§ Problem to work on: Please write out the data exactly, line by line.
☆ ☆ ☆
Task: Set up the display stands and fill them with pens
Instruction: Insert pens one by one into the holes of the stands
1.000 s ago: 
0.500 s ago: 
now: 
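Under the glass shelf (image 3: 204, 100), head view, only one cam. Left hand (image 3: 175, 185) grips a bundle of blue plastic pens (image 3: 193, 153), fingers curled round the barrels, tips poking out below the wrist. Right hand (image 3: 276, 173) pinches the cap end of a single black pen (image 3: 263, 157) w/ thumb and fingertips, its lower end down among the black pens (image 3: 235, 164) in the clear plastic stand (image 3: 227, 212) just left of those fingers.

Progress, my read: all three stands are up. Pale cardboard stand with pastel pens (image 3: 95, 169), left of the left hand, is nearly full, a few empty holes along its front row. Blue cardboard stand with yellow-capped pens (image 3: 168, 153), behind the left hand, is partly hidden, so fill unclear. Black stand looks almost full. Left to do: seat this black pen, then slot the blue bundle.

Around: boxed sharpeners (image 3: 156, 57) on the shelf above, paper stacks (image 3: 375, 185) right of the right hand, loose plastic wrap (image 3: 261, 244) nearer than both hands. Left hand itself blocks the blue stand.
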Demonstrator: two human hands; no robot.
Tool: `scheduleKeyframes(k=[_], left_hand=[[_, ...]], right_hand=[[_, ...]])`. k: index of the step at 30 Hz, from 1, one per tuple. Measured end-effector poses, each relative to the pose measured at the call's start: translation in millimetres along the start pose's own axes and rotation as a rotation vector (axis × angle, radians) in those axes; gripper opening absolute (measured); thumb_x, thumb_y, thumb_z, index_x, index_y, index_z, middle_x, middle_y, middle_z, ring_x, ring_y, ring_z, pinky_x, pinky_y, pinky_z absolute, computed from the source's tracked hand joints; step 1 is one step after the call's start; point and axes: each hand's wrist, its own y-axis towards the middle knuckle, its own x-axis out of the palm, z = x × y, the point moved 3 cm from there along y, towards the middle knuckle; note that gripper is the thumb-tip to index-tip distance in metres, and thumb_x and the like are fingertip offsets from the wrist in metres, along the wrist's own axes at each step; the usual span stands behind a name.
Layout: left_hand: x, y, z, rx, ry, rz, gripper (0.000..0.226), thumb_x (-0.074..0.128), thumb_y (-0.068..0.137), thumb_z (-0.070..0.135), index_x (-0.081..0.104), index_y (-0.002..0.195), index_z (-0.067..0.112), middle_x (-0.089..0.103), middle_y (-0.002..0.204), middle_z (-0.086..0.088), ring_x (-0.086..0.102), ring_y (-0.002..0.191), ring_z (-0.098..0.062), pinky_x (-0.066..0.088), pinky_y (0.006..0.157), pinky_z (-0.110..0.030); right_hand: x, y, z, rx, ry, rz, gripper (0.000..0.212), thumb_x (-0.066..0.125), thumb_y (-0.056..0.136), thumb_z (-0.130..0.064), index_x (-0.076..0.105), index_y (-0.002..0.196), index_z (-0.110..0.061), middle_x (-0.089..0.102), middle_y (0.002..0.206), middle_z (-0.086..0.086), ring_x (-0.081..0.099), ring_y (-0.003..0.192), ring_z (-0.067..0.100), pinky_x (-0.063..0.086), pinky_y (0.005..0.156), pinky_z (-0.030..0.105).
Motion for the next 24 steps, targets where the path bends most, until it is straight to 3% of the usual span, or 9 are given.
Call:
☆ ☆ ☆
§ Expected output:
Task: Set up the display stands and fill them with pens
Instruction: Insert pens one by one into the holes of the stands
1.000 s ago: 
0.500 s ago: 
now: 
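Under the glass shelf (image 3: 204, 100), head view, only one cam. Left hand (image 3: 175, 185) grips a bundle of blue plastic pens (image 3: 193, 153), fingers curled round the barrels, tips poking out below the wrist. Right hand (image 3: 276, 173) pinches the cap end of a single black pen (image 3: 263, 157) w/ thumb and fingertips, its lower end down among the black pens (image 3: 235, 164) in the clear plastic stand (image 3: 227, 212) just left of those fingers.

Progress, my read: all three stands are up. Pale cardboard stand with pastel pens (image 3: 95, 169), left of the left hand, is nearly full, a few empty holes along its front row. Blue cardboard stand with yellow-capped pens (image 3: 168, 153), behind the left hand, is partly hidden, so fill unclear. Black stand looks almost full. Left to do: seat this black pen, then slot the blue bundle.

Around: boxed sharpeners (image 3: 156, 57) on the shelf above, paper stacks (image 3: 375, 185) right of the right hand, loose plastic wrap (image 3: 261, 244) nearer than both hands. Left hand itself blocks the blue stand.
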Demonstrator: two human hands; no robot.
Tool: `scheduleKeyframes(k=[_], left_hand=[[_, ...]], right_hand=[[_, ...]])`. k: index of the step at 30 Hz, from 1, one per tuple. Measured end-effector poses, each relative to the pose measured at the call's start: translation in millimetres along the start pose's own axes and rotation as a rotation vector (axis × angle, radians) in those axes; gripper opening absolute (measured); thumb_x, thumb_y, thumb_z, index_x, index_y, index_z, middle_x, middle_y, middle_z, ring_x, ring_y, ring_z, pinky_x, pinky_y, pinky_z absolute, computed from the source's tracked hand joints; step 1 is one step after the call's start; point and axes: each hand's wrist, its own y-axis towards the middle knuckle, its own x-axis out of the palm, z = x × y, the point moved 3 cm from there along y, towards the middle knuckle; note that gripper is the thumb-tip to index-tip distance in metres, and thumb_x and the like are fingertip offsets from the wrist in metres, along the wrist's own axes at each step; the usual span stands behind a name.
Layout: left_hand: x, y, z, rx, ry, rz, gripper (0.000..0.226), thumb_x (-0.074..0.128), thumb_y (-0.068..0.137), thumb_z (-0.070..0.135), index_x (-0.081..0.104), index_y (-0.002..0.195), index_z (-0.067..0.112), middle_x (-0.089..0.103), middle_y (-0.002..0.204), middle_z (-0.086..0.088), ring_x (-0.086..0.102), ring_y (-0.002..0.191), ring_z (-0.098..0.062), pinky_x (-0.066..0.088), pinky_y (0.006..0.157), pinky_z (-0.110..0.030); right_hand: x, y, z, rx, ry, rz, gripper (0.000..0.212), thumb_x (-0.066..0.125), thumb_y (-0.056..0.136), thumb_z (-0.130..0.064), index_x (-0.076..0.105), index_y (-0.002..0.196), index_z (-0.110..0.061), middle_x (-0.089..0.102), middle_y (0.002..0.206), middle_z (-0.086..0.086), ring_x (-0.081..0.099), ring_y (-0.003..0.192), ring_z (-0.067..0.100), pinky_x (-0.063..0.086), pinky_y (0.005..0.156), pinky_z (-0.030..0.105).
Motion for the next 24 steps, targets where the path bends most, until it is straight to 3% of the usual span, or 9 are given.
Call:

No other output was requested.